Rising star Jaimee Harris, with a voice that sounds like an edgier Emmylou Harris (who unsurprisingly just happens to be her hero) met the venerable singer-songwriter Mary Gauthier in 2017 at a songwriting workshop in Taos, New Mexico, at which Mary was teaching. Their instant chemistry resulted in them becoming writing partners, then touring partners and then life partners. Harris discovered Gauthier via a Ray Wylie Hubbard song, ’Name Dropping,’ where she knew every singer cited except Gauthier; so she researched her and discovered the song ‘Mercy Now‘. Gauthier was drawn to Harris when, given a two-hour slot in which to write a song at the workshop, Harris produced a song that left Gauthier absolutely floored (“Basic Folk podcast – Cayamo 2025”). Together since shortly after that workshop, the couple have toured together extensively, appeared on each other’s albums and written songs together.
They describe the success of their relationship (both professional and personal) as being the result of merging their respective strengths and weaknesses, and recognising both in each other. Although there is a significant difference in their ages, they have been writing and performing for approximately the same time (Gauthier’s debut album came out when she was 40 years old). Both are recovering, nay recovered, alcoholics. Harris swore off alcohol after a conviction for drink driving. Gauthier used to be a chef with three restaurants to her name, until she decided she wanted to be a songwriter.
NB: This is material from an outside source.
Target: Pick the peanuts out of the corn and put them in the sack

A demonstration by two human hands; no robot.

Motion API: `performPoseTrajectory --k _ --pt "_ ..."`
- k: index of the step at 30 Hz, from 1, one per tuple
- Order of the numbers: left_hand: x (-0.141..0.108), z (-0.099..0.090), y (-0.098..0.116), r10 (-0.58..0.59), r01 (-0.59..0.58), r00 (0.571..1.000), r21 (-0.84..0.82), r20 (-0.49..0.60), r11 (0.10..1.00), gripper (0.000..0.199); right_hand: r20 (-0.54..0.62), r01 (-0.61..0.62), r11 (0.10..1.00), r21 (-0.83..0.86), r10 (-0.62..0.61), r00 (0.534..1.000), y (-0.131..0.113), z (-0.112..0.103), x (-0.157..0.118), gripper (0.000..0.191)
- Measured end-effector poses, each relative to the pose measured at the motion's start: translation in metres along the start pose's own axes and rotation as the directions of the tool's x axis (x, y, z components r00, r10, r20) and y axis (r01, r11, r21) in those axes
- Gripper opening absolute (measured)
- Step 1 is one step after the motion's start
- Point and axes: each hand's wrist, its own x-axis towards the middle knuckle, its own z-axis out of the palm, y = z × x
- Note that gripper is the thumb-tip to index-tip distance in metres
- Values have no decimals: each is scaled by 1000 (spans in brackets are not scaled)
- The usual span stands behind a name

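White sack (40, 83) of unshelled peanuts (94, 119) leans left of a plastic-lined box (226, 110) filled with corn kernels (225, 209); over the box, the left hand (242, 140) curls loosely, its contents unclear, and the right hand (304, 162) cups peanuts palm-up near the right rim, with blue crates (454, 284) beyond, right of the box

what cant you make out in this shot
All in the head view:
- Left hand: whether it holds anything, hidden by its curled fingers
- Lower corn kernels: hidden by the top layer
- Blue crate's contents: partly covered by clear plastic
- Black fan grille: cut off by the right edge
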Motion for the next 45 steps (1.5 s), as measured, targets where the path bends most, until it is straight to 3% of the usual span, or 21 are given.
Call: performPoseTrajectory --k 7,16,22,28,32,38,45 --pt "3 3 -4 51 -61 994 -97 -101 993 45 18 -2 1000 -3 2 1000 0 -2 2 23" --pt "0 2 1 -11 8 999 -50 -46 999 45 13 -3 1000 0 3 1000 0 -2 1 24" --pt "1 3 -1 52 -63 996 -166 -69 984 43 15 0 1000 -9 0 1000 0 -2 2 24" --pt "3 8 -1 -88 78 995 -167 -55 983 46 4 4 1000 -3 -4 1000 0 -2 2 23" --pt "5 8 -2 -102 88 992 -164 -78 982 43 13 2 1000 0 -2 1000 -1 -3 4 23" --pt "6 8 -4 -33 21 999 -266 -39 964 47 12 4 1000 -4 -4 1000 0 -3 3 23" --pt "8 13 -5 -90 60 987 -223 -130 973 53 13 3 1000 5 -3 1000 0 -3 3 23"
Both attest to the influence of one on the other. Gauthier was a well-travelled troubadour who performed mostly solo (“I’m a lyricist first”), but credits Harris with teaching her how to use her voice. Harris credits Gauthier with helping her songwriting and also how to be a troubadour. One of the major benefits of the partnership is that they co-write songs, one of which is an extraordinarily powerful description of grief ‘How could you be gone’, written after the death of a longtime close friend of Gauthier’s, Betsy Moran, during COVID, from the after effects of a tick bite. The song resonates especially for Harris as a tribute to her mentor, Jimmy Lafave, whose loss she still grieves (“I think about him every day”). The song first saw light of day at a live gig, where they previewed it, and then, unusually, the song appeared on Gauthier’s 2022 album “Dark Enough to See the Stars”, and then the following year on Harris’ stunning 2023 release “Boomerang Town“.
Gauthier’s version uses her weathered, gravelly voice to great effect, with mainly acoustic guitar backing but with big strings and a powerful background choir at the end. It is quite contemplative and introspective. Harris’ version focuses on her higher register Texan drawl, taken at a slightly slower pace but with a fuller sound (acoustic guitar, drums, bass, piano, organ and viola as well as strings and a powerful background choir). It has a more desperate tone towards the end as she almost wails the title line over and over.
But it is perhaps in live performance that the true feeling of grief and shock, is best revealed. Gauthier always has Harris sing the song, noting that “it is more suited to her voice”. It’s a stunning song that is particularly poignant, not particularly because poor Betsy died during COVID but because she had been an incredibly fit person beforehand., hence the emphasis on YOU in the title when it is sung.